The second problem with the Court’s reasoning in Skeete is the underlying assumption that an artistic creation reflects the artist’s attitudes. In their article, “Rap on Trial” (2014) 4 Race & Justice 185, Professors Kubrin and Nielson forcefully debunk this myth:
As scholars who study rap music, the problem from our standpoint is that the fictional characters portrayed in rap songs are a far cry from the true personality of the artists behind them. The near-universal use of stage names within rap music is the clearest signal that rappers are fashioning a character, yet the first-person narrative form and rappers’ frequent claims that they are “keepin’ it real” (providing authentic accounts of themselves and “the hood”) lend themselves to easy misreading by those unfamiliar with rappers’ complex and creative manipulation of identify, both on and off the stage. This is particularly problematic with gangsta rap, where artists take on a criminal persona and offer embellished, graphic accounts of violence, sexual conquest, and other illicit activity. If audiences don’t appreciate that these are genre conventions, they can easily begin to conflate artist with character and fiction with fact. [emphasis added]
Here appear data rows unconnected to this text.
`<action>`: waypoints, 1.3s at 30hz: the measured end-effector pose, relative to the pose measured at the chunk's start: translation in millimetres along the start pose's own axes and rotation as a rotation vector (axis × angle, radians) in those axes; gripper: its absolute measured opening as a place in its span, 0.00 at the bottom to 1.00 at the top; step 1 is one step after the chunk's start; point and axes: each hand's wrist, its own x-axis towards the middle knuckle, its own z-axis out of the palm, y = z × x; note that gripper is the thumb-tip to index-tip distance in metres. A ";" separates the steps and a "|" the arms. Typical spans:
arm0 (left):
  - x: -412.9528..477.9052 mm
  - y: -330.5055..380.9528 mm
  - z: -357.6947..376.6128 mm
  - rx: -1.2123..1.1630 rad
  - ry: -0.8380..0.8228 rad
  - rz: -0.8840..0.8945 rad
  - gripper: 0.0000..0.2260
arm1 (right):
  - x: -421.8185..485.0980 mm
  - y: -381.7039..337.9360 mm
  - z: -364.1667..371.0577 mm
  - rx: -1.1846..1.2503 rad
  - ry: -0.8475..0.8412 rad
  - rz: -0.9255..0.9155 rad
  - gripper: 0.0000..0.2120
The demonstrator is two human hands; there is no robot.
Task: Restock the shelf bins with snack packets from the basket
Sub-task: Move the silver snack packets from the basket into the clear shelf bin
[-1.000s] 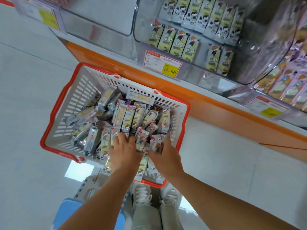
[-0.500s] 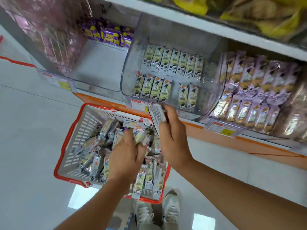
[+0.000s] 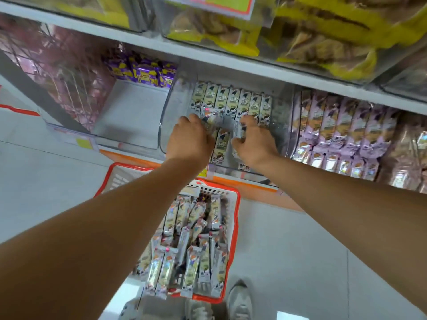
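Note:
A red-rimmed white basket (image 3: 235, 229) on the floor below me holds several silvery-green snack packets (image 3: 191, 255). Above it a clear shelf bin (image 3: 168, 107) holds a back row of the same packets (image 3: 231, 101) and a front packet (image 3: 220, 146). Both my hands are inside this bin. My left hand (image 3: 189, 139) is closed around a few packets, one sticking out at its fingertips (image 3: 209, 117). My right hand (image 3: 253, 142) grips a packet (image 3: 238, 132) against the bin floor.
A mostly bare clear bin (image 3: 124, 121) with purple packets at its back sits to the left. A bin of lilac packets (image 3: 335, 135) is on the right. Yellow-wrapped snacks (image 3: 323, 31) fill the shelf above. My shoes (image 3: 239, 301) stand by the basket.
Both hands rose from the basket carrying packets and reached into the middle bin. My view tilted up toward the shelf.

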 end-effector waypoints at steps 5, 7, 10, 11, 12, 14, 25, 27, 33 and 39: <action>17.6 -7.4 16.6 0.158 -0.088 0.002 0.19 | 8.5 1.4 14.9 -0.108 -0.075 0.017 0.24; 22.4 -10.0 19.9 0.139 -0.091 -0.007 0.19 | 8.3 1.6 17.0 -0.144 -0.085 0.026 0.26; 29.2 -13.5 24.1 0.099 -0.082 -0.039 0.20 | 7.6 1.5 16.7 -0.176 -0.083 0.032 0.28; 30.7 -14.4 25.5 0.099 -0.089 -0.048 0.21 | 7.6 1.6 17.7 -0.173 -0.092 0.034 0.29; 31.7 -15.6 26.4 0.097 -0.098 -0.056 0.22 | 7.7 2.0 19.2 -0.175 -0.107 0.031 0.29; 32.6 -17.5 27.5 0.086 -0.118 -0.075 0.24 | 7.8 3.1 22.5 -0.213 -0.139 -0.009 0.26; 16.4 -26.5 17.2 0.032 -0.128 -0.012 0.22 | 2.0 11.6 18.3 -0.154 -0.138 -0.157 0.20; 2.9 -30.2 11.9 -0.024 -0.005 0.108 0.16 | 0.5 4.1 17.4 -0.029 -0.082 -0.179 0.20; -34.2 -54.0 3.1 0.087 0.390 0.147 0.24 | 6.0 -30.9 29.1 0.284 -0.281 -0.116 0.26; -35.9 -81.3 13.1 0.037 0.161 0.083 0.32 | 12.7 -55.2 42.7 0.248 -0.354 -0.100 0.25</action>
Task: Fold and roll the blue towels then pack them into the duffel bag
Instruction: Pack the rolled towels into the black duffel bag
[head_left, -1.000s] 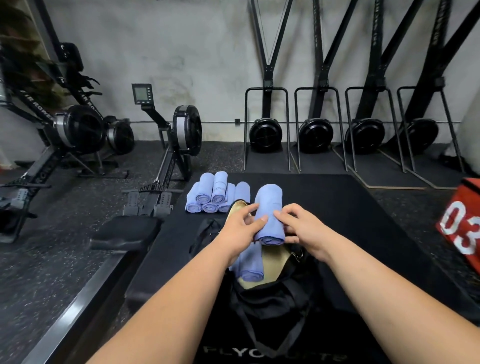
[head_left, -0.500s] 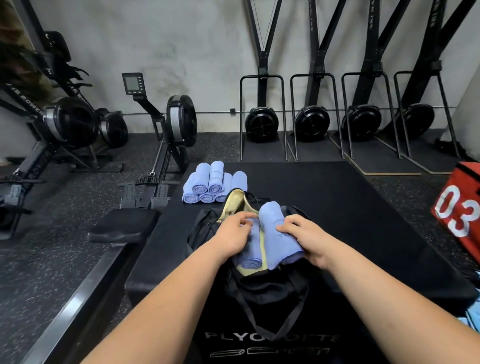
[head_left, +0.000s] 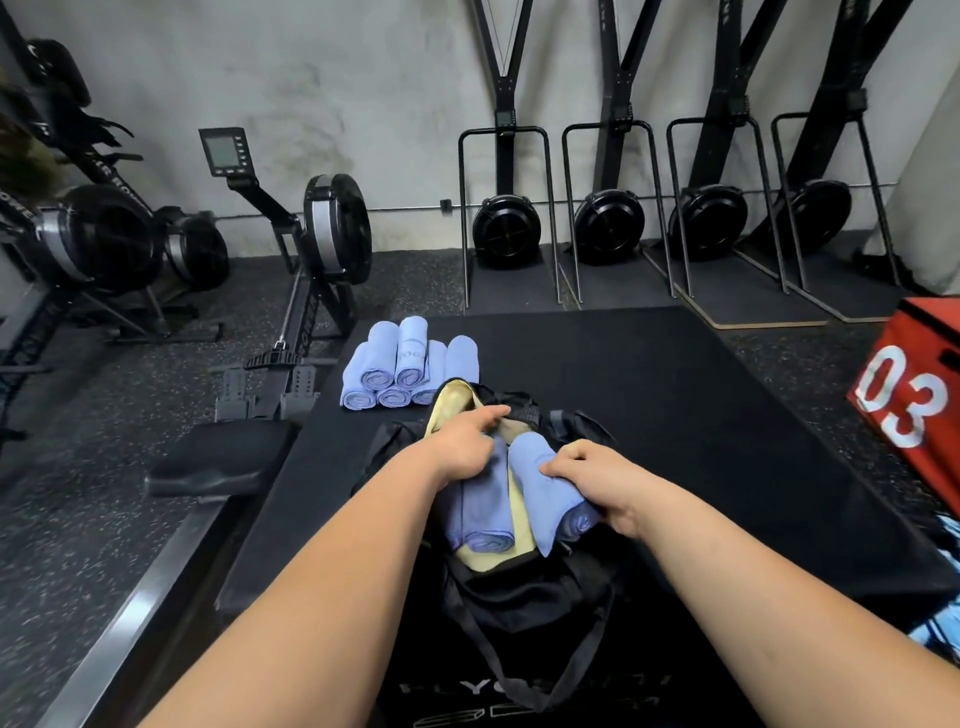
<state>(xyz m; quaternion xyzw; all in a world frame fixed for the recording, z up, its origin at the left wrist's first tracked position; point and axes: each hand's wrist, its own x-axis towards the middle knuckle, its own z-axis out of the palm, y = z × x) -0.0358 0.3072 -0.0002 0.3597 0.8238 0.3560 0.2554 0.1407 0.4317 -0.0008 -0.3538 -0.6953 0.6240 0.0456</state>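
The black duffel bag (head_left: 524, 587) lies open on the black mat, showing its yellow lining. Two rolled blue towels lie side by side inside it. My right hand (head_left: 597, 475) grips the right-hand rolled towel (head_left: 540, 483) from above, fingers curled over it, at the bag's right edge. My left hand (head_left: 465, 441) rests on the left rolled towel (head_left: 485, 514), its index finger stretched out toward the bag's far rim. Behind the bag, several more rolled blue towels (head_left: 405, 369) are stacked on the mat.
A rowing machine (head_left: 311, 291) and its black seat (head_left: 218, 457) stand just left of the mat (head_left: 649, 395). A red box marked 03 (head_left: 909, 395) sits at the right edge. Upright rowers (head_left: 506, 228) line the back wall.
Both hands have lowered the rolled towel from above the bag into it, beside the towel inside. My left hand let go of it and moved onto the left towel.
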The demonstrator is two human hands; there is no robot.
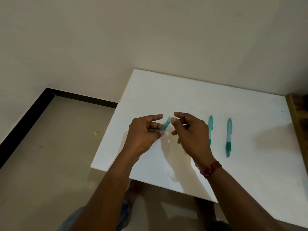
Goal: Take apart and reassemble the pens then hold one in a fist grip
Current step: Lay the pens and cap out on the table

These literal interpretations are in stark contrast to commonly held perceptions of other artistic works. As the New Jersey Supreme Court noted in State v. Skinner, (2014) 95 A. 3d:
One would not presume that Bob Marley, who wrote the well-known song “I Shot the Sheriff”, actually shot a sheriff, or that Edgar Allan Poe buried a man beneath the floorboards, as depicted in his short story “The Tell-Tale Heart”, simply because of their respective artistic endeavours on those subjects.
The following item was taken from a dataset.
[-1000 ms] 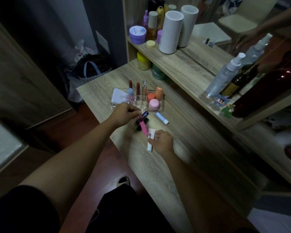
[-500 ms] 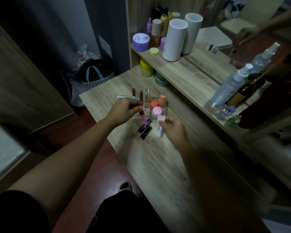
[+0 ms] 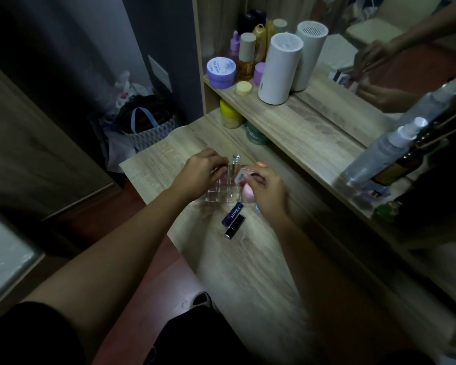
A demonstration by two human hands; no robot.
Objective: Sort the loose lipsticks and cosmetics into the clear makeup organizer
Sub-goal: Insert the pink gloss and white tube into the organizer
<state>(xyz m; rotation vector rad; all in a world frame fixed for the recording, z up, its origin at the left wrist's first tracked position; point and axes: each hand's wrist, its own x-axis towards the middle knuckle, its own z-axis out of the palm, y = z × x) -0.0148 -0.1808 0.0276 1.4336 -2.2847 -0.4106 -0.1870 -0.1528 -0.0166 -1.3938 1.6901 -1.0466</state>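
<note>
Both hands over the clear organizer [image 3: 223, 194], near the surface's [image 3: 248, 272] far left corner. Left hand [image 3: 204, 172] fingers pinched together above the slots; can't tell what they grip. Right hand [image 3: 267, 191] closed on a small white tube [image 3: 241, 177], tilted over the organizer. Blue Nivea stick [image 3: 232, 213] and black lipstick [image 3: 234, 226] lie touching, loose on the surface just in front of it.

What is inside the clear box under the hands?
Inside the clear box stand a clear tube with a silver cap and a pink round jar. The left hand and right hand cover the rest.
</note>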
Or that Johnny Cash actually “shot a man in Reno, just to watch him die”.
The final flaw in the Court’s decision in Skeete is that it overlooks the constitutional dimension to the issue. Unlike confessions or other traditional “statements against interest”, artistic creations involve elements of freedom of expression that are entitled to constitutional protection. Skeete’s composition, “Live from the Don”, represents his social commentary on life at the Don Jail. State action that could have a “chilling effect” on such artistic expression should attract heightened judicial scrutiny.
The Supreme Court has looked unkindly on state attempts to chill “debate on matters of legitimate public interest” due to the risk of “inappropriate censorship or self-censorship” (see WIC Radio Ltd. v. Simpson, [2008] 2 S.C.R. 420). In R. v. Bradshaw, 2017 SCC 35 Karakatsanis J. recognized that rules of evidence, such as hearsay, may have a “constitutional dimension” because they can threaten other rights. A test that too easily allows the Crown to use a person’s artistic expression as inculpatory evidence, such as that suggested by the Court of Appeal, risks curtailing that expression.
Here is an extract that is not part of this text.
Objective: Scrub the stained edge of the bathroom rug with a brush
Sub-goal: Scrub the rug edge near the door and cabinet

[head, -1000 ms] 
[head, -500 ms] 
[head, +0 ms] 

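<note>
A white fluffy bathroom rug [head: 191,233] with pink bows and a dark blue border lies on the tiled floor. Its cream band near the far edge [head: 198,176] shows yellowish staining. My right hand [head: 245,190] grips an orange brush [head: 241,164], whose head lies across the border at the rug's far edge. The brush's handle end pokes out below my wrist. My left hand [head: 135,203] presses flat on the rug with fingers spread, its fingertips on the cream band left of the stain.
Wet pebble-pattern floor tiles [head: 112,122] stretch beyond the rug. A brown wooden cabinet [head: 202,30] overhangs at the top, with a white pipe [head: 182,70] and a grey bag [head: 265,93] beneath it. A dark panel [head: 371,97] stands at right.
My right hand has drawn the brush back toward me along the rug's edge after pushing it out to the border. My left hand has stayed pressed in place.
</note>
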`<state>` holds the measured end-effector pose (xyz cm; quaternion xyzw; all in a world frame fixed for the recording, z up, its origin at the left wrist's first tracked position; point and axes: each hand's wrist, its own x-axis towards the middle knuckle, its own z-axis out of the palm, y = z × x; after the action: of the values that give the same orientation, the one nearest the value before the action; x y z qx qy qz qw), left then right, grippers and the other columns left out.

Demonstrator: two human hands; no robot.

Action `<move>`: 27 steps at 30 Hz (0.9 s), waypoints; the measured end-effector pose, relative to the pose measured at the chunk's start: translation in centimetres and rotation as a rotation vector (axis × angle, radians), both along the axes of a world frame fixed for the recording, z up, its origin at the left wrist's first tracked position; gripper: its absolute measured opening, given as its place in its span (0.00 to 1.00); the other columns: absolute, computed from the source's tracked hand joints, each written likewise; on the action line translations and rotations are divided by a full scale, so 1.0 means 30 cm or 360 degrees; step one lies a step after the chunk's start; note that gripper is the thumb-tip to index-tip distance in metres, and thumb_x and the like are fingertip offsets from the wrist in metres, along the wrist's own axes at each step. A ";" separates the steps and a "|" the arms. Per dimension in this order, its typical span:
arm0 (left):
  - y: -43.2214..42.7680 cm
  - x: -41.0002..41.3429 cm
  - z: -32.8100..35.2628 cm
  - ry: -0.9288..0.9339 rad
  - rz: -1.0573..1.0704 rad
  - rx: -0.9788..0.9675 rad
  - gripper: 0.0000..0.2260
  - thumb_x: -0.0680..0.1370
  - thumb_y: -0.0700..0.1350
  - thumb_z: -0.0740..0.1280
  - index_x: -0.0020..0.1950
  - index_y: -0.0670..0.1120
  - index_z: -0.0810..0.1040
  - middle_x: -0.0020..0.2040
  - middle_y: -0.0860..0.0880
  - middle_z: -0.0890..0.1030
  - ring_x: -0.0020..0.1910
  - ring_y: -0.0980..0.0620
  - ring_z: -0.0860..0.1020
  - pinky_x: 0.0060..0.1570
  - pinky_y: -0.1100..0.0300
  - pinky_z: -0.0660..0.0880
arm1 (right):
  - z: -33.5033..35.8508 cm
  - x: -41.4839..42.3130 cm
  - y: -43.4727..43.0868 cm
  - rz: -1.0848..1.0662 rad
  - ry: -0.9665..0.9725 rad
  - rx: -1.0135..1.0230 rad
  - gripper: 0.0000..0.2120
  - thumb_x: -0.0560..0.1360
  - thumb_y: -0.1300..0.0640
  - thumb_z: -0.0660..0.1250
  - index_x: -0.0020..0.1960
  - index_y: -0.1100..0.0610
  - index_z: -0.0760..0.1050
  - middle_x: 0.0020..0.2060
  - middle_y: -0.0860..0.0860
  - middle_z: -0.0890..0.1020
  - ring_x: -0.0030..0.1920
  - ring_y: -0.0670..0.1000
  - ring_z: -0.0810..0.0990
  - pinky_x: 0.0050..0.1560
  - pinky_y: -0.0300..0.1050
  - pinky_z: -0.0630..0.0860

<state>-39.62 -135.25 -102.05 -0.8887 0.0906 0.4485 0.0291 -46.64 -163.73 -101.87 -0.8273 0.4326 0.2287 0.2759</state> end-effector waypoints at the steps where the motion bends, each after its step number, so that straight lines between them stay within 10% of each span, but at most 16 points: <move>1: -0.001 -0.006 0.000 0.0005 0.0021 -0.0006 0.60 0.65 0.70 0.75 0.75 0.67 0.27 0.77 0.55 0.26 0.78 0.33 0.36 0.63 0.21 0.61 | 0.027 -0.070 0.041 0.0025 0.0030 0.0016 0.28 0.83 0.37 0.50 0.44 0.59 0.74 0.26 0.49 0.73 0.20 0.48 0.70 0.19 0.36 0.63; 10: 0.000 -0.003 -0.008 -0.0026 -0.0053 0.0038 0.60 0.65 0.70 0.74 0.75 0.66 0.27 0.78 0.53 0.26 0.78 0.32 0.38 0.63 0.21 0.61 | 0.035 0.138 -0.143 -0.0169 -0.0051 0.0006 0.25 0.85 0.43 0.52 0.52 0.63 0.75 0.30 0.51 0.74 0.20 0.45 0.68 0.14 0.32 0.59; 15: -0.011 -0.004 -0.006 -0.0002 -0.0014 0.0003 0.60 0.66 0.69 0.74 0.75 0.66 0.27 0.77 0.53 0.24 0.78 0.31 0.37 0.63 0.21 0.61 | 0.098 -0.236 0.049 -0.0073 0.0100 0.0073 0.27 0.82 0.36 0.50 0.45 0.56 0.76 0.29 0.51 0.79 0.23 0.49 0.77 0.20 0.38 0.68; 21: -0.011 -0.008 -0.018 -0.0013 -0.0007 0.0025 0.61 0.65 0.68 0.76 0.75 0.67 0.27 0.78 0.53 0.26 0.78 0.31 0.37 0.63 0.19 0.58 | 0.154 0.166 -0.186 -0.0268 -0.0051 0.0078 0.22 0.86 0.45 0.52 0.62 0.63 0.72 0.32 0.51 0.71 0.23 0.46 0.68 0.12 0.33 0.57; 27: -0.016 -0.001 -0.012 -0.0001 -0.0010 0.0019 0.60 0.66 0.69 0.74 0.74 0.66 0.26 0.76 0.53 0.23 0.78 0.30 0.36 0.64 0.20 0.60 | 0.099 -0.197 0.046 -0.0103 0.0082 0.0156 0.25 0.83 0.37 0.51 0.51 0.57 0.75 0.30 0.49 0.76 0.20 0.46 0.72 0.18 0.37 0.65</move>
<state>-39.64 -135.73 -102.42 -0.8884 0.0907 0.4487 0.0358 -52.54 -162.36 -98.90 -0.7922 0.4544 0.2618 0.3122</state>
In my view, any test for the admission of rap compositions should take into account these realities – that rap invokes racial stereotypes, particularly with White audiences; that rap music, as with any artistic work, is not necessarily autobiographical, but is commonly presumed to be, particularly by White audiences; and that attempts to chill a genre of art should receive strict scrutiny by the courts. Without these limits, miscarriages of justice are the inevitable result, as described by Professors Kubrin and Nielson in Rap on Trial:
Using rap lyrics as evidence, then, is not just a matter of art being sacrificed for the sake of an easy conviction. Rather, the practice also constitutes a pernicious tactic that plays upon and perpetuates enduring stereotypes about the inherent criminality of young men of color; the lyrics must be true because what is written ‘‘fits’’ with what we ‘‘know’’ about criminals, where they come from, and what they look like.
1. See, for e.g., R. v. Williams, 2013 ONSC 1076; R. v Liard and Lasota, 2013 ONSC 5457; R. v. Campbell, 2015 ONSC 6199; R. v. McCullough, 2016 ONSC 1014; R. v. Millard, 2017 ONSC 5275.